Question

Two small blocks of equal mass are attached as shown in the figure. They are set into rotation on a horizontal frictionless plane at constant angular speed. The ratio $\dfrac{{{T_1}}}{{{T_2}}}$ is:

A. 2
B. 2/3
C. 1/2
D. 3/2

Answer 1

Find the tension in the string for both masses separately. This tension force is responsible for the circular motion of these masses. Therefore, we balance the centripetal force with the tension in the mass for respective masses.

Formula Used:
The centripetal force on the mass m in terms of angular velocity $\omega$ is given as,
${F_C} = mr{\omega ^2}$

Complete step by step answer:
We have to consider the separate rotation of both masses. We can see the first mass is revolving at a distance r from the centre O and the second mass is revolving at a distance 2r from the centre O. We can observe the necessary centripetal force for the rotation of first mass is provided by the tension in the string, which is ${T_1} - {T_2}$ and the necessary centripetal force for the rotation of the second mass is provided by the tension ${T_2}$.

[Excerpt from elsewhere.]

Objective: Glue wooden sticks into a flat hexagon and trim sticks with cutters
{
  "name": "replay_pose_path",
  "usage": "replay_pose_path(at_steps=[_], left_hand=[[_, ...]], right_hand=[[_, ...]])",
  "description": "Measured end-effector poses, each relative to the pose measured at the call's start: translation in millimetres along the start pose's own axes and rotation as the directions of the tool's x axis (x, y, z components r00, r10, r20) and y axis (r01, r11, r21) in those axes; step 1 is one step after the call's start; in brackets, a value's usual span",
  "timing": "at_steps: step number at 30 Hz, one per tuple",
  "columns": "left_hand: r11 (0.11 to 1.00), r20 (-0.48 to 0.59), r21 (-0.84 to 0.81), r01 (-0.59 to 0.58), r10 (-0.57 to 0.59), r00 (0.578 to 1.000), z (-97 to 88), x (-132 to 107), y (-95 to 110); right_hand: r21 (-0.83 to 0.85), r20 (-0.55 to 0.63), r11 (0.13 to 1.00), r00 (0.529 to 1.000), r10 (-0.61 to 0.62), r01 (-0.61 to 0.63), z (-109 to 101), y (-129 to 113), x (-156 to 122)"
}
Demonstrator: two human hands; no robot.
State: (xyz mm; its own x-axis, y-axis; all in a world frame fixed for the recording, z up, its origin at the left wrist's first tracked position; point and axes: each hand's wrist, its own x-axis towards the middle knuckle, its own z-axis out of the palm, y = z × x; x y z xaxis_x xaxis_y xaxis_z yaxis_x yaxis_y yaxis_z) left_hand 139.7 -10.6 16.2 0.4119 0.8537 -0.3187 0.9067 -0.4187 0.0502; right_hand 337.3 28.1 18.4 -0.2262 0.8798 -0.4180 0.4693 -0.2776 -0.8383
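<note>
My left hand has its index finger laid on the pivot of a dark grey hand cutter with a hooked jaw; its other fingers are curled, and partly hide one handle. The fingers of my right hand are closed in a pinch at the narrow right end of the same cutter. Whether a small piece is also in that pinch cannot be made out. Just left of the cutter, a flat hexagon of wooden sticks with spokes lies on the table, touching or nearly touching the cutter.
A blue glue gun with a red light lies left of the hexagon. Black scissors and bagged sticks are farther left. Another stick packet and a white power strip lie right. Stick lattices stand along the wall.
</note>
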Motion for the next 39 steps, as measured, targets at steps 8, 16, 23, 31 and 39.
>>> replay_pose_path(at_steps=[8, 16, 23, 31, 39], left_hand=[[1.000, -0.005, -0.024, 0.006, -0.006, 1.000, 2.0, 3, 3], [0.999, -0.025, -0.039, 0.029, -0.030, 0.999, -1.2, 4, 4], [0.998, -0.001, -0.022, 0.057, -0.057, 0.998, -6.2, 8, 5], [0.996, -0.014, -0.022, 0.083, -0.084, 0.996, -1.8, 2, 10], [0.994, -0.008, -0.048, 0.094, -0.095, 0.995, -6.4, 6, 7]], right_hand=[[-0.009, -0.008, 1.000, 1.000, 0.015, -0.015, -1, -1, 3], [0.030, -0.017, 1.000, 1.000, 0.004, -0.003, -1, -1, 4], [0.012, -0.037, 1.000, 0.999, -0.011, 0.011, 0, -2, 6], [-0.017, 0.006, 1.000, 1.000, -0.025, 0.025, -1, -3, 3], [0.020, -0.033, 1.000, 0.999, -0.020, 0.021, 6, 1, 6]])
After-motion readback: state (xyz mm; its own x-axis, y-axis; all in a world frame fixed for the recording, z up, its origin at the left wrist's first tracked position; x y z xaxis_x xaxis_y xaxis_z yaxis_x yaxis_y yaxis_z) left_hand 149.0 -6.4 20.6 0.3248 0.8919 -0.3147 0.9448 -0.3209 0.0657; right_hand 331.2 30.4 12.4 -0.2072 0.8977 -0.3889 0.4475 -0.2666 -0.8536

We know that the centripetal force on the mass m in terms of angular velocity $\omega$ is given as,
${F_C} = mr{\omega ^2}$
Therefore, for the first mass, we can write,
${T_1} - {T_2} = mr{a^2}$ …… (1)
Here, a is the angular speed of the mass m as given in the question.

For the second mass, we can write,
${T_2} = m\left( {2r} \right){a^2}$ …… (2)
Divide equation (1) by equation (2).
$\dfrac{{{T_1} - {T_2}}}{{{T_2}}} = \dfrac{{mr{a^2}}}{{m\left( {2r} \right){a^2}}}$
$\Rightarrow \dfrac{{{T_1}}}{{{T_2}}} - 1 = \dfrac{1}{2}$
$\Rightarrow \dfrac{{{T_1}}}{{{T_2}}} = \dfrac{1}{2} + 1$
$\Rightarrow \dfrac{{{T_1}}}{{{T_2}}} = \dfrac{3}{2}$

Therefore, the correct answer is option (D).

Note: We have chosen the negative x-direction as the positive for the measure of direction of tension in the string. Therefore, if any force acts on the mass in positive x-direction, you should assume it has negative direction.